**Task prompt**
Reproduce the entries below exactly, but only from the line containing "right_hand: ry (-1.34" to the line containing "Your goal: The", inclusive.

**Task inputs**
■ ■ ■ ■ ■ ■ ■
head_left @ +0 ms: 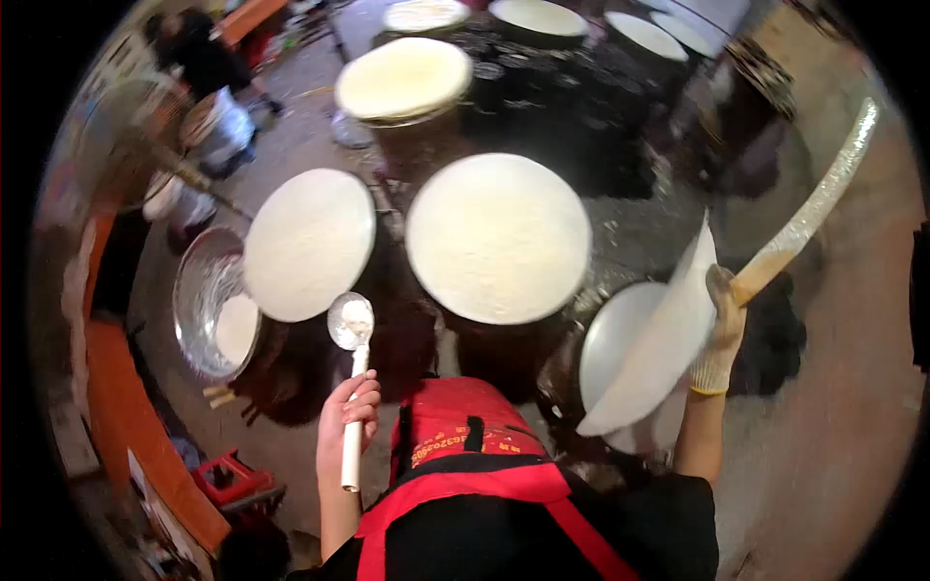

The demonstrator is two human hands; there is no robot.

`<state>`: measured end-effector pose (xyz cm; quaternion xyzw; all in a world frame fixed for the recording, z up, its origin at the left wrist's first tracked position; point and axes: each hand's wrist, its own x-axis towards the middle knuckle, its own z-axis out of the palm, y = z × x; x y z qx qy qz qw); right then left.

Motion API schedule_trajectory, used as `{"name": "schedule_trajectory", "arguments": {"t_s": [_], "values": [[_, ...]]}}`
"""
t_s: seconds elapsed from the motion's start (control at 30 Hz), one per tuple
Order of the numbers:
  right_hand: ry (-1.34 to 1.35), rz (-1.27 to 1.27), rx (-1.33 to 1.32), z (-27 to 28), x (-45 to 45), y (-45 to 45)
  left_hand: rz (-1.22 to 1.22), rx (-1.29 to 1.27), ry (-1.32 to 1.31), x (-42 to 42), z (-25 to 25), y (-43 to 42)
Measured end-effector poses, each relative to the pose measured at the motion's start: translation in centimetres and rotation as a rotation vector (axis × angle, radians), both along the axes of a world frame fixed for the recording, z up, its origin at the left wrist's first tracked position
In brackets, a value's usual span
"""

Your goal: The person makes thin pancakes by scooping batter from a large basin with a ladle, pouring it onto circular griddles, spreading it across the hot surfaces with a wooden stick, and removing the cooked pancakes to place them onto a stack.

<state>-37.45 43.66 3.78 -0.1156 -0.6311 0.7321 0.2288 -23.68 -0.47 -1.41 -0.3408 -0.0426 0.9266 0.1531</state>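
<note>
My bare left hand [351, 412] is closed round the pale handle of a ladle [350, 322], whose round bowl holds some white batter. A work glove with a yellow cuff covers my right hand [720, 334]. It grips a long, curved, flat scraper [812, 208] that points up and to the right. A thin, pale pancake sheet [659, 349] is lifted beside the gloved fingers and slants over a round griddle [620, 324]. Whether those fingers also pinch the sheet, I cannot tell. Ahead lies a griddle covered with a pale batter layer [499, 239].
Left of it is another coated griddle [310, 244]. A metal basin [199, 310] with white batter stands at the far left. Farther back is a stack of pale pancakes [404, 79], with more round griddles behind. A red stool [232, 481] sits lower left; a person [199, 53] is upper left.
</note>
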Motion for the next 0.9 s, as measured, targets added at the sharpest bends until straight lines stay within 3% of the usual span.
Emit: {"name": "schedule_trajectory", "arguments": {"t_s": [0.07,0.13,0.2,0.27,0.33,0.37,0.43,0.47,0.5,0.53,0.6,0.73,0.77,0.83,0.9], "values": [[-0.022,0.125,0.032,-1.3,-5.1,-2.2,0.067,-0.053,-0.054,0.0,-0.7,0.4],[-0.084,0.237,-0.142,-2.5,-11.6,-5.0,0.144,-0.062,-0.054,0.2,-2.0,0.7],[-0.061,0.362,0.017,-4.3,-18.2,-7.4,0.231,-0.171,-0.069,0.2,-3.2,1.8],[-0.087,0.355,-0.174,-6.7,-25.9,-10.3,0.271,-0.277,-0.065,0.2,-4.5,0.9],[-0.089,0.38,-0.19,-4.6,-34.9,-13.1,0.352,-0.416,-0.094,-0.2,-3.7,1.7],[-0.087,0.367,-0.484,-1.2,-35.3,-16.0,0.383,-0.338,-0.025,0.3,-5.1,0.6],[-0.013,0.474,-0.69,2.1,-43.4,-15.2,0.47,-0.451,-0.072,-0.8,-2.8,1.4],[0.03,0.498,-0.731,4.1,-45.6,-14.0,0.501,-0.476,-0.089,-1.7,-1.5,2.2],[0.076,0.505,-0.736,4.3,-44.9,-19.4,0.511,-0.467,-0.105,-0.4,-3.2,-4.5],[0.081,0.48,-0.706,5.3,-46.4,-19.3,0.528,-0.381,-0.025,0.0,-1.8,-4.9],[-0.014,0.423,-0.691,6.8,-44.9,-21.9,0.608,-0.298,-0.019,1.3,-1.3,-8.8],[-0.223,0.278,-0.613,-7.4,-51.9,-21.7,0.716,-0.267,-0.018,-0.7,-4.4,-10.1],[-0.286,0.244,-0.512,-9.2,-50.8,-22.5,0.744,-0.276,-0.045,-1.0,-3.8,-10.0],[-0.369,0.196,-0.565,-16.6,-52.3,-22.5,0.755,-0.244,0.001,-1.3,-3.0,-9.4],[-0.524,-0.026,-0.361,-22.0,-52.0,-23.6,0.77,-0.203,-0.016,-1.8,-1.5,-8.5]]}}
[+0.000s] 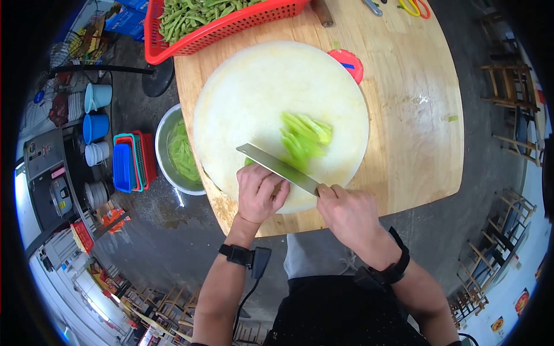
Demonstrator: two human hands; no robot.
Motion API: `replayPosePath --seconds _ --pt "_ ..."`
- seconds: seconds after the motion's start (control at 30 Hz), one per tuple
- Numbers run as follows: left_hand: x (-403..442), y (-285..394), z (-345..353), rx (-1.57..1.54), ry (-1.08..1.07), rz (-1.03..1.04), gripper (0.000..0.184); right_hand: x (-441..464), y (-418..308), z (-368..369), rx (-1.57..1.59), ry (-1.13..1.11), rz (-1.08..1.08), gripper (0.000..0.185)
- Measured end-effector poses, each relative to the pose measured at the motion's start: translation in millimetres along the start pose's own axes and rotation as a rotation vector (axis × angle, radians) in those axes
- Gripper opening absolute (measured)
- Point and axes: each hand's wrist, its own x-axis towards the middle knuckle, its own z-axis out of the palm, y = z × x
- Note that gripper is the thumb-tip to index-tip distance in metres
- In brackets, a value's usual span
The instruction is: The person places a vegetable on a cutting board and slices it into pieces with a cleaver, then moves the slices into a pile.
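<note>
A cleaver (pixel 278 167) lies slantwise over the round white cutting board (pixel 242 92), its handle in my right hand (pixel 352 216), which is wrapped round it. My left hand (pixel 259 190) is on the board's near left part, fingers curled against the near side of the blade. A bit of green vegetable (pixel 249 161) shows by its fingertips; the rest of it is hidden under the hand and blade. Beyond the blade, slices of pale green vegetable (pixel 306 135) lie in a loose pile on the board.
On the wooden table (pixel 415 138) are a red basket (pixel 219 34) of green pods, a red round object (pixel 348 64), a wooden handle (pixel 322 12) and scissors (pixel 416 8). Left of the table stands a metal basin (pixel 167 167) with green slices in water.
</note>
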Motion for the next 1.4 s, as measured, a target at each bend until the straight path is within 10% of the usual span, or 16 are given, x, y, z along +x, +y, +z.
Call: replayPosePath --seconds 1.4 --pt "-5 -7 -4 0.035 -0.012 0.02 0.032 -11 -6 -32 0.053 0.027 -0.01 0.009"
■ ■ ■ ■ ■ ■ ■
**Written answer**
  right_hand: ry (-1.34 to 1.35), rz (-1.27 to 1.27), rx (-1.33 to 1.32), z (-27 to 28), x (-45 to 45), y (-45 to 45)
  left_hand: rz (-1.22 to 1.22), rx (-1.29 to 1.27), ry (-1.32 to 1.31), x (-42 to 42), z (-25 to 25), y (-43 to 42)
Measured end-effector poses, each relative to the pose measured at the motion's start: translation in centimetres and rotation as a rotation vector (axis × angle, radians), both along the axes of a world frame fixed for the recording, z up, its origin at the left wrist's first tracked position
In brackets, a value's usual span
"""

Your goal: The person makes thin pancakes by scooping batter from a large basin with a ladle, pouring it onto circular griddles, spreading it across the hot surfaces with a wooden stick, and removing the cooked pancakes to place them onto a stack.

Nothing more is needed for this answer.